Bronson got to know himself as well. He took particular pleasure when his wanderings took him to the homes of the tidewater gentry, who sometimes repaid him in something more valuable than money: the opportunity to sample the graces and good manners of a class he had never known before. Near the age of eighty, he looked back on these times and averred that an observing peddler “cannot well fail of becoming more of a gentleman and make a fuller acquaintance of human nature by his calling…. A boy of genius disguised as a peddler has advantages denied to the courtier, even, of learning the laws of etiquette and civility.”
37
When possible, he persuaded the people he visited to open not only their parlors to him but also their libraries.

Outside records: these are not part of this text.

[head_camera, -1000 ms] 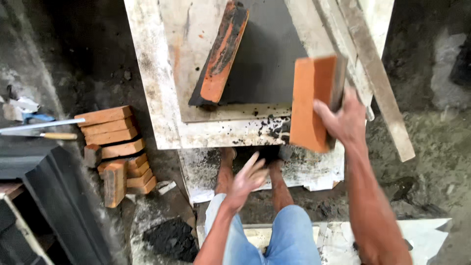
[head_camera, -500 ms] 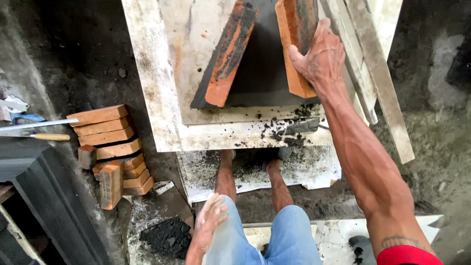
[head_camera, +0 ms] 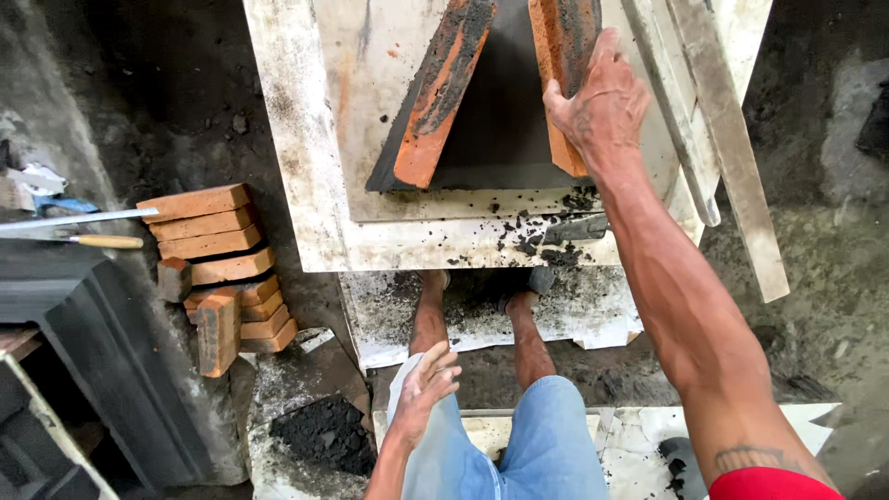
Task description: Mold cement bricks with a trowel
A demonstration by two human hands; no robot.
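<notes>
While the right hand point(head_camera: 602, 106) presses flat on the right brick point(head_camera: 563, 56), fingers spread over its near end and side, no closed grip shows; the palm just rests on it. That brick lies on a dark sheet point(head_camera: 500, 120) on the counter point(head_camera: 306, 139), angled so its far end leans toward the left brick point(head_camera: 443, 88). Left brick is orange, smeared with black, tilted the other way; the two form a V opening toward the person, apart at the near ends. Whether they touch at the far end is out of frame, cannot tell. Left hand point(head_camera: 424, 384) hangs low by the left thigh, fingers loosely open, holding nothing, well apart from the counter. Black crumbs point(head_camera: 532, 236) scatter along the counter's near edge, with a grey trowel-like tool point(head_camera: 574, 227) among them, probably metal, view is poor. Wood planks point(head_camera: 713, 120) lie along the counter's right side. On the floor to the left sits a brick stack point(head_camera: 218, 264), one brick standing upright beside it. A black powder pile point(head_camera: 319, 431) lies near the left leg. Bare feet stand on a white slab point(head_camera: 482, 315) under the counter edge.
</notes>
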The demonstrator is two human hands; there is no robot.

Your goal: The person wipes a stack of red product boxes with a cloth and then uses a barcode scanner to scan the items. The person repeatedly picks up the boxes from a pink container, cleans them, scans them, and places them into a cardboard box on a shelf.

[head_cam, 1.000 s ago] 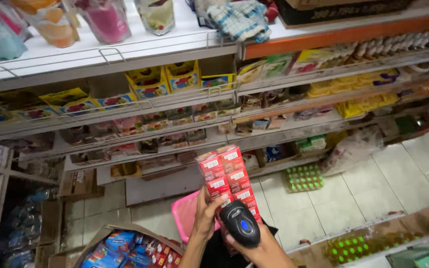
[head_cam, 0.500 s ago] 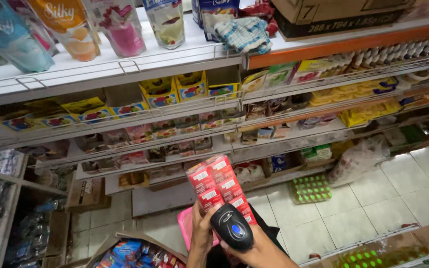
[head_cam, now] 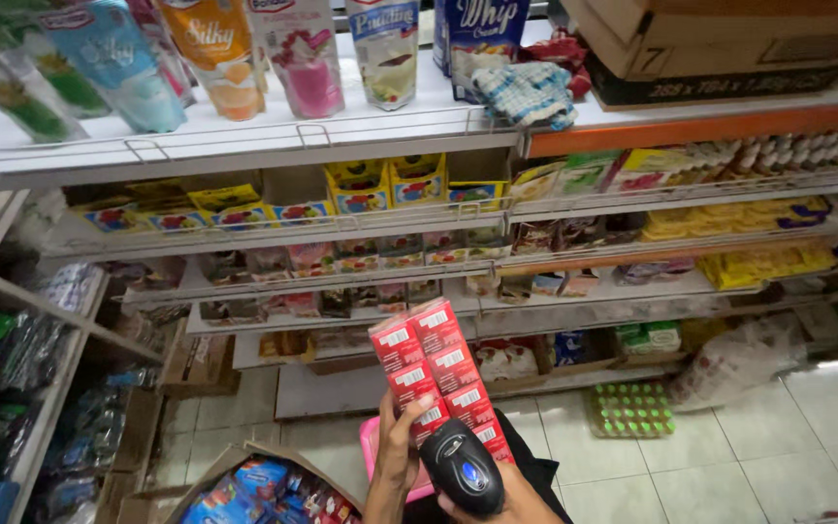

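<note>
shop aisle, shelves (head_cam: 341,146) packed with pouches | left hand (head_cam: 398,456) fingers wrapped round red box stack (head_cam: 438,374), low centre | right hand (head_cam: 497,500) gripping black scanner (head_cam: 462,466), now nudged closer under the boxes than a sec ago

red packs (head_cam: 438,374): glossy film; scanner (head_cam: 462,468): black glossy plastic; shelf rail (head_cam: 322,146): white metal wire

Bright, even overhead store light; glare on right floor tiles (head_cam: 826,388); soft, wide-angle-bent edges.
</note>
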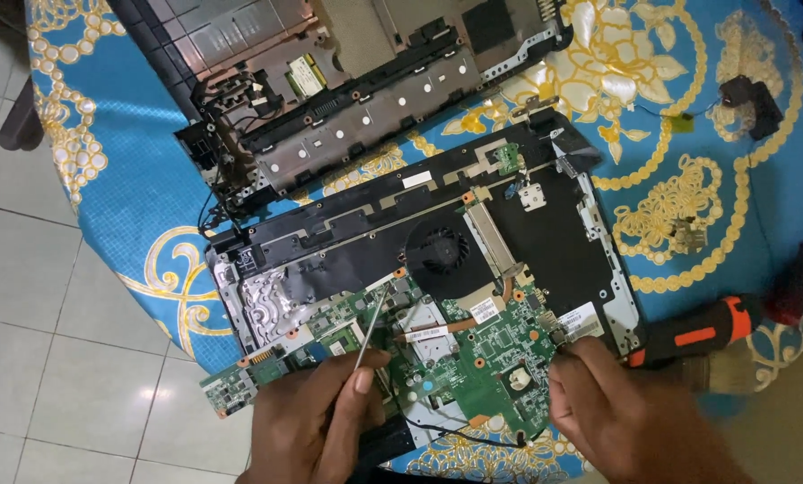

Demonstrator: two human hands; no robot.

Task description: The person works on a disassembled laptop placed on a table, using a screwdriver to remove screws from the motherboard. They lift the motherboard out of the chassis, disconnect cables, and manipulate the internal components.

Indeed, it later seemed to him that he might have fared better in his business if he had not neglected it for “intellectual pleasures.” By his own later admission, Bronson was too bashful and unlettered to take full advantage of the social opportunities that came his way through his contact with the worldly, cultivated families who welcomed him. Nevertheless, their influence enabled him to shed some of his awkwardness and to return home “a better behaved if not a wiser youth,” imbued with the beginnings of a more gracious manner. For the first time, he was, he wrote, “disposed to meet people, [my] elders at least, respectfully.”
38
Years later, an English acquaintance declared that Alcott possessed the courtly manners of “a very great peer.”
39

During this time, too, he made his first acquaintance with slavery, on very close terms. He sometimes slept in the cabins of slaves and awoke to find himself in the midst of their daily lives. In later years, he was destined to become a dedicated abolitionist—a proud friend of William Lloyd Garrison and a staunch admirer of John Brown. However, Alcott's experiences as a peddler did not immediately awaken him to the cause of freedom. Indeed, when he first heard Garrison speak, he found the latter's condemnations overly sweeping. No doubt mindful of his former hosts among the First Families of Virginia, whom he was prepared to forgive a great deal, Bronson criticized Garrison for his “want of discrimination…between the slave-holder who keeps his slaves from motives of expediency and the one whose principles are in favor of slavery.”
40

For a man of the spirit, Bronson was acquiring a taste for finer things, and in his first whiff of refinement he began to look on his beginnings with a mild hint of superiority and scorn. In January 1820, while on one of these adventures with his younger brother Chatfield, Bronson wrote his parents his earliest surviving letter, boasting of turning a thirty-three percent profit on his wares. Reading this letter, one is struck immediately by the artificiality of Bronson's tone. He writes of his pleasure in having learned that his parents are “in circumstances affluent enough to preclude the idea of complaining.” He laces his first paragraph with words like “perusal,” “dissimulation,” and “felicitated,” always seeking the elaborate word to do the work of a simpler one. It is not so much a letter as a performance. Bronson was either trying to win his parents' compliments or to lord his self-taught erudition over them. Likely enough, he was trying to do a little of both. He wanted to sound like anything but the son of a subsistence farmer.